** WORK INSTRUCTIONS **
A faithful copy of the data is what is wanted, minus any pictures.

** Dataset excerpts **
================

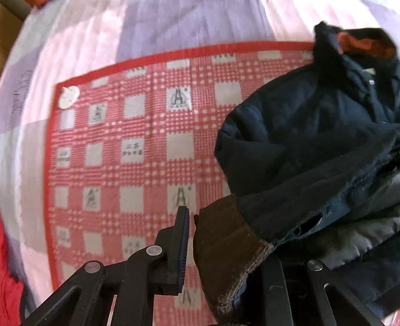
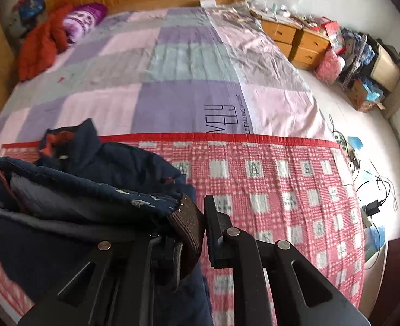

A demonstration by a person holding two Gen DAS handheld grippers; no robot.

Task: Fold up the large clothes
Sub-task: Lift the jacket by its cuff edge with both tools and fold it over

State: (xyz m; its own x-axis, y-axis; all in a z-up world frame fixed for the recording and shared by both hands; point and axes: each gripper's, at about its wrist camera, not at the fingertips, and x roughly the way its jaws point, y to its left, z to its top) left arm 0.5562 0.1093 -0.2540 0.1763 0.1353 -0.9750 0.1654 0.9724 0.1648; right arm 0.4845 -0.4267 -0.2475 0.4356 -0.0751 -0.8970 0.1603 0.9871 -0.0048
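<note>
A dark navy padded jacket [image 1: 308, 141] with an orange collar lining [image 1: 362, 44] and brown ribbed hem lies bunched on a red checked blanket [image 1: 135, 146]. My left gripper [image 1: 197, 233] is shut on the jacket's brown ribbed hem [image 1: 227, 244]; the right finger is hidden under the cloth. In the right wrist view the jacket [image 2: 91, 187] sits at the left, and my right gripper [image 2: 197, 231] is shut on the other brown hem corner [image 2: 189, 225], with the left finger buried in fabric. Both hold the hem lifted over the jacket body.
The blanket [image 2: 281, 190] lies on a pink, purple and grey patchwork sheet [image 2: 172, 68]. An orange garment [image 2: 40, 46] and a purple pillow [image 2: 83, 20] lie by the wooden headboard. A wooden drawer unit [image 2: 295, 38], bags and cables [image 2: 373, 190] stand right of the bed.
</note>
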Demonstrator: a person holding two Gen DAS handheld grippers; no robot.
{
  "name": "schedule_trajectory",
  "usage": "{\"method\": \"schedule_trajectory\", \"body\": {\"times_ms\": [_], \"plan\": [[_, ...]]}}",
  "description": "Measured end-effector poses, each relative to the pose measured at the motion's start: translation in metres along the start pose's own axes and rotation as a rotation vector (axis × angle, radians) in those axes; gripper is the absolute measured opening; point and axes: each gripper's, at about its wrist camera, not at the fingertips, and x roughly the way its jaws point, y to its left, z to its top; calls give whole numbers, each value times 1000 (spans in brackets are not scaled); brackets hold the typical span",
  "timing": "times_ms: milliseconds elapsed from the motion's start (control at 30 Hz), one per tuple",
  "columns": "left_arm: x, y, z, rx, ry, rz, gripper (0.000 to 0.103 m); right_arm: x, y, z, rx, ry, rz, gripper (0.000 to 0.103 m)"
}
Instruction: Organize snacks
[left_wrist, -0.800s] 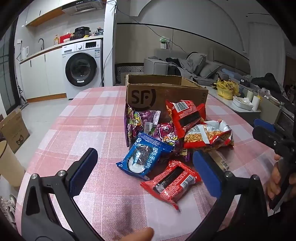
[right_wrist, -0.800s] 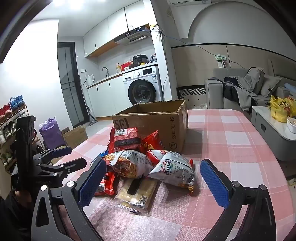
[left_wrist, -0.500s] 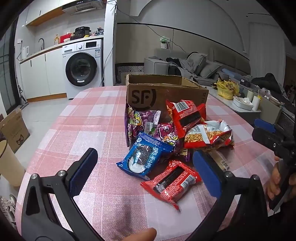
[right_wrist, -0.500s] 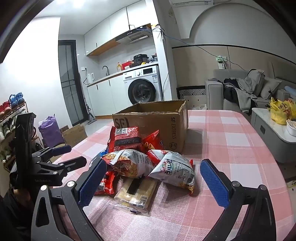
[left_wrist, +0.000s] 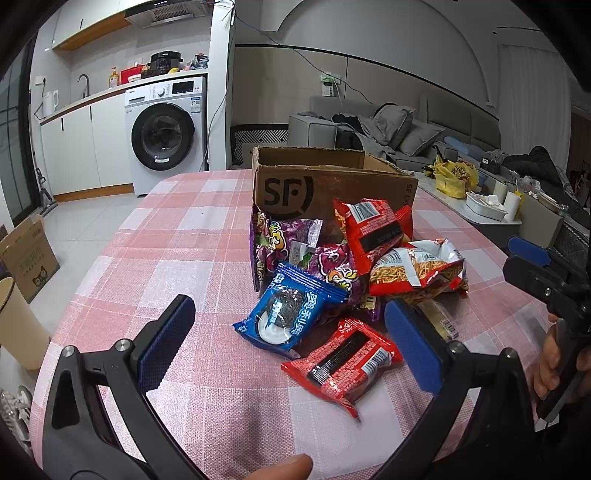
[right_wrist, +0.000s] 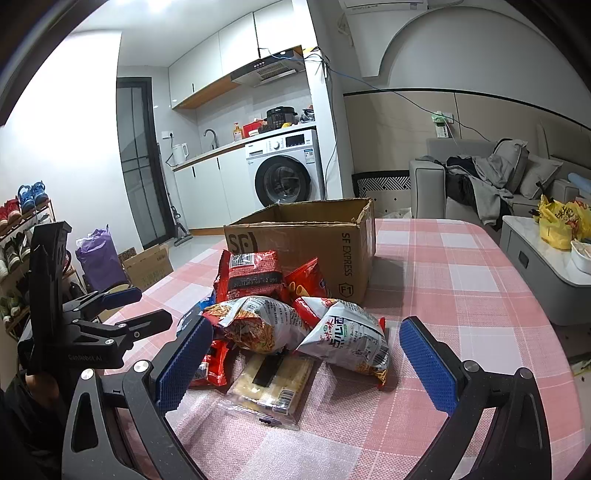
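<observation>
A pile of snack packets lies on the pink checked tablecloth (left_wrist: 177, 251) in front of an open cardboard box (left_wrist: 325, 184). In the left wrist view a blue cookie packet (left_wrist: 291, 314) and a red packet (left_wrist: 343, 362) lie nearest, with purple packets (left_wrist: 295, 243) behind. My left gripper (left_wrist: 288, 350) hovers open over them, holding nothing. In the right wrist view my right gripper (right_wrist: 303, 362) is open above a clear cracker pack (right_wrist: 271, 384), a noodle-snack bag (right_wrist: 258, 325) and a white bag (right_wrist: 351, 343). The box (right_wrist: 317, 236) stands behind.
The other gripper shows at each view's edge: right one (left_wrist: 546, 280), left one (right_wrist: 92, 325). A fingertip (left_wrist: 280, 467) pokes in at the bottom. Beyond the table are a washing machine (left_wrist: 166, 133), a sofa (right_wrist: 487, 177) and a low white table (right_wrist: 546, 258).
The right wrist view has tilted up slightly; the pile sits a little lower in frame. The left gripper and the snacks have not visibly moved.
</observation>
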Motion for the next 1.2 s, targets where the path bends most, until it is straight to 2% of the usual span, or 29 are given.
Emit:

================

** EXERCISE SOLUTION **
A demonstration by a person holding two Gen DAS handheld grippers; no robot.

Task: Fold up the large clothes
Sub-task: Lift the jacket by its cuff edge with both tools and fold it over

State: (xyz m; its own x-axis, y-axis; all in a z-up world frame fixed for the recording and shared by both hands; point and axes: each gripper's, at about its wrist camera, not at the fingertips, and x roughly the way its jaws point, y to its left, z to its top) left arm 0.5562 0.1093 -0.2540 0.1763 0.1353 -0.9750 0.1654 0.9724 0.1648; right arm 0.4845 -0.4267 -0.2475 0.4356 -0.0751 -0.8970 0.1603 0.9871 -0.0048
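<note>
A dark navy padded jacket [image 1: 308, 141] with an orange collar lining [image 1: 362, 44] and brown ribbed hem lies bunched on a red checked blanket [image 1: 135, 146]. My left gripper [image 1: 197, 233] is shut on the jacket's brown ribbed hem [image 1: 227, 244]; the right finger is hidden under the cloth. In the right wrist view the jacket [image 2: 91, 187] sits at the left, and my right gripper [image 2: 197, 231] is shut on the other brown hem corner [image 2: 189, 225], with the left finger buried in fabric. Both hold the hem lifted over the jacket body.
The blanket [image 2: 281, 190] lies on a pink, purple and grey patchwork sheet [image 2: 172, 68]. An orange garment [image 2: 40, 46] and a purple pillow [image 2: 83, 20] lie by the wooden headboard. A wooden drawer unit [image 2: 295, 38], bags and cables [image 2: 373, 190] stand right of the bed.
</note>
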Demonstrator: a person holding two Gen DAS handheld grippers; no robot.
{
  "name": "schedule_trajectory",
  "usage": "{\"method\": \"schedule_trajectory\", \"body\": {\"times_ms\": [_], \"plan\": [[_, ...]]}}",
  "description": "Measured end-effector poses, each relative to the pose measured at the motion's start: translation in metres along the start pose's own axes and rotation as a rotation vector (axis × angle, radians) in those axes; gripper is the absolute measured opening; point and axes: each gripper's, at about its wrist camera, not at the fingertips, and x roughly the way its jaws point, y to its left, z to its top; calls give whole numbers, each value times 1000 (spans in brackets are not scaled); brackets hold the typical span",
  "timing": "times_ms: milliseconds elapsed from the motion's start (control at 30 Hz), one per tuple",
  "columns": "left_arm: x, y, z, rx, ry, rz, gripper (0.000 to 0.103 m); right_arm: x, y, z, rx, ry, rz, gripper (0.000 to 0.103 m)"
}
Instruction: Organize snacks
[left_wrist, -0.800s] 
[right_wrist, -0.800s] 
[left_wrist, -0.500s] 
[right_wrist, -0.500s] 
[left_wrist, +0.000s] 
[right_wrist, +0.000s] 
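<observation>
A pile of snack packets lies on the pink checked tablecloth (left_wrist: 177, 251) in front of an open cardboard box (left_wrist: 325, 184). In the left wrist view a blue cookie packet (left_wrist: 291, 314) and a red packet (left_wrist: 343, 362) lie nearest, with purple packets (left_wrist: 295, 243) behind. My left gripper (left_wrist: 288, 350) hovers open over them, holding nothing. In the right wrist view my right gripper (right_wrist: 303, 362) is open above a clear cracker pack (right_wrist: 271, 384), a noodle-snack bag (right_wrist: 258, 325) and a white bag (right_wrist: 351, 343). The box (right_wrist: 317, 236) stands behind.
The other gripper shows at each view's edge: right one (left_wrist: 546, 280), left one (right_wrist: 92, 325). A fingertip (left_wrist: 280, 467) pokes in at the bottom. Beyond the table are a washing machine (left_wrist: 166, 133), a sofa (right_wrist: 487, 177) and a low white table (right_wrist: 546, 258).
The right wrist view has tilted up slightly; the pile sits a little lower in frame. The left gripper and the snacks have not visibly moved.
</observation>
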Motion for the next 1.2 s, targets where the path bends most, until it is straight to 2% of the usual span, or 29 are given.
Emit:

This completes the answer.